> _THE TASK_
Every line with the string "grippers" in it belongs in your answer, so copy them all from the data.

####################

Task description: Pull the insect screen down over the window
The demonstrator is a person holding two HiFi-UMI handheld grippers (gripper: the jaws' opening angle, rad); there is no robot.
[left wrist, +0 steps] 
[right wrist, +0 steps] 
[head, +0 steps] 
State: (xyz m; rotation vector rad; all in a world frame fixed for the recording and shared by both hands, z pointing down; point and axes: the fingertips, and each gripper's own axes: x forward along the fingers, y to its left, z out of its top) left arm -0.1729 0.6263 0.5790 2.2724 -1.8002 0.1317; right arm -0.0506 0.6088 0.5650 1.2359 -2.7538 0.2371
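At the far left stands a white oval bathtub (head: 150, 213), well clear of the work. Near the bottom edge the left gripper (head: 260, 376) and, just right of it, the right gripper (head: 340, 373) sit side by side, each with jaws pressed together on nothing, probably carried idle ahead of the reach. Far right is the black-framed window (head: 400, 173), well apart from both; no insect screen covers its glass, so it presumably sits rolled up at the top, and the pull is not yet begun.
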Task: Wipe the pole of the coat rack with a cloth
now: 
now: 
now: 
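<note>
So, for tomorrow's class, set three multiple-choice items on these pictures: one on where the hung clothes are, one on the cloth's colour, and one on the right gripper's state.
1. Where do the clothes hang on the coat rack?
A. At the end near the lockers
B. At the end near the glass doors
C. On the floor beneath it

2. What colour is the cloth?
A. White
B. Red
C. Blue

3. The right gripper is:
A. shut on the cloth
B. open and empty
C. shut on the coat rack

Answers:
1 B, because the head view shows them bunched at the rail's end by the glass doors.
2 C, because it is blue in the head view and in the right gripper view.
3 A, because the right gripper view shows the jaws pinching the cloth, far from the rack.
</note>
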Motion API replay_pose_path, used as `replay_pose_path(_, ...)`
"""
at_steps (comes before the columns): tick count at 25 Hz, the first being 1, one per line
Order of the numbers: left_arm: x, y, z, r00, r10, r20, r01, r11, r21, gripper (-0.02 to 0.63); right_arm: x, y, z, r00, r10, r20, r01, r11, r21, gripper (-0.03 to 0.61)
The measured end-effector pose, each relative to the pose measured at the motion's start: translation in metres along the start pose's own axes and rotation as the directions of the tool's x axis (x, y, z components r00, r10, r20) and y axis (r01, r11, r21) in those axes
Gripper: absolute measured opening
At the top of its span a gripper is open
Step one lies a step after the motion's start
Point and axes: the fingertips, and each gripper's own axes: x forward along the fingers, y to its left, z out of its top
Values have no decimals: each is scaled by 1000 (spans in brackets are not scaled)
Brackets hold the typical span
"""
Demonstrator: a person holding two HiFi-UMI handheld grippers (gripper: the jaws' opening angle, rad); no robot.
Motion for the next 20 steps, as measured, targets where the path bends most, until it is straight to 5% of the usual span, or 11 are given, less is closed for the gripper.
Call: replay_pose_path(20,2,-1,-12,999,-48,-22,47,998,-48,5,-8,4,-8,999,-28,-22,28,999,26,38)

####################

> _WRITTEN RESPONSE_
The demonstrator is a person holding two HiFi-UMI handheld grippers (gripper: the jaws' opening angle, rad); there is no robot.
Demonstrator: a person holding two HiFi-UMI handheld grippers (gripper: the jaws' opening angle, rad); no robot.

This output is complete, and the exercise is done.